DIRECTIONS — When you reach the line containing "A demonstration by" in the data below, reproduce it and every line that follows, exactly and without additions.

AVAILABLE DATA —
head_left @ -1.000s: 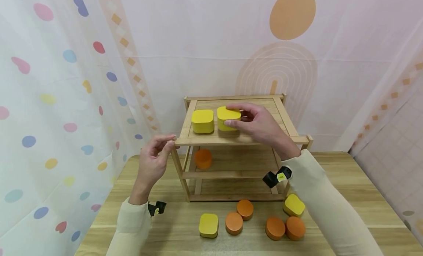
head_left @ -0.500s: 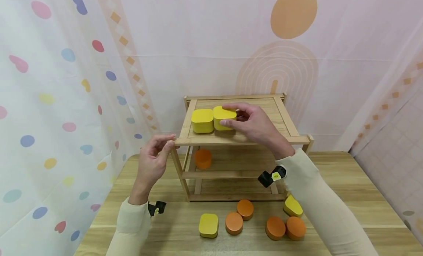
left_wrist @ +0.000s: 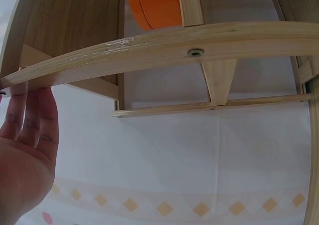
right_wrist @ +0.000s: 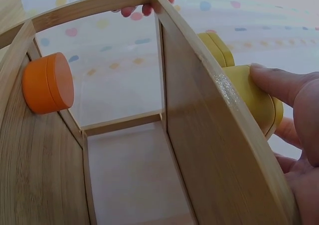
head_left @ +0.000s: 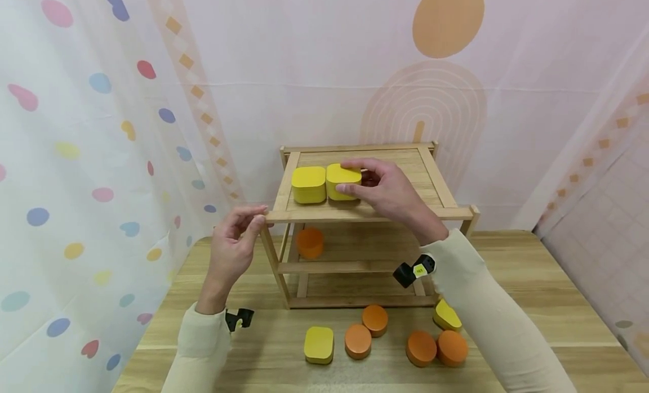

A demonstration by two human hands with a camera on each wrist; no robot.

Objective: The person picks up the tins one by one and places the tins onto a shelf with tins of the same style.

OUTPUT FOR THIS TASK —
A demonstration by two human hands with a camera on each wrist; no robot.

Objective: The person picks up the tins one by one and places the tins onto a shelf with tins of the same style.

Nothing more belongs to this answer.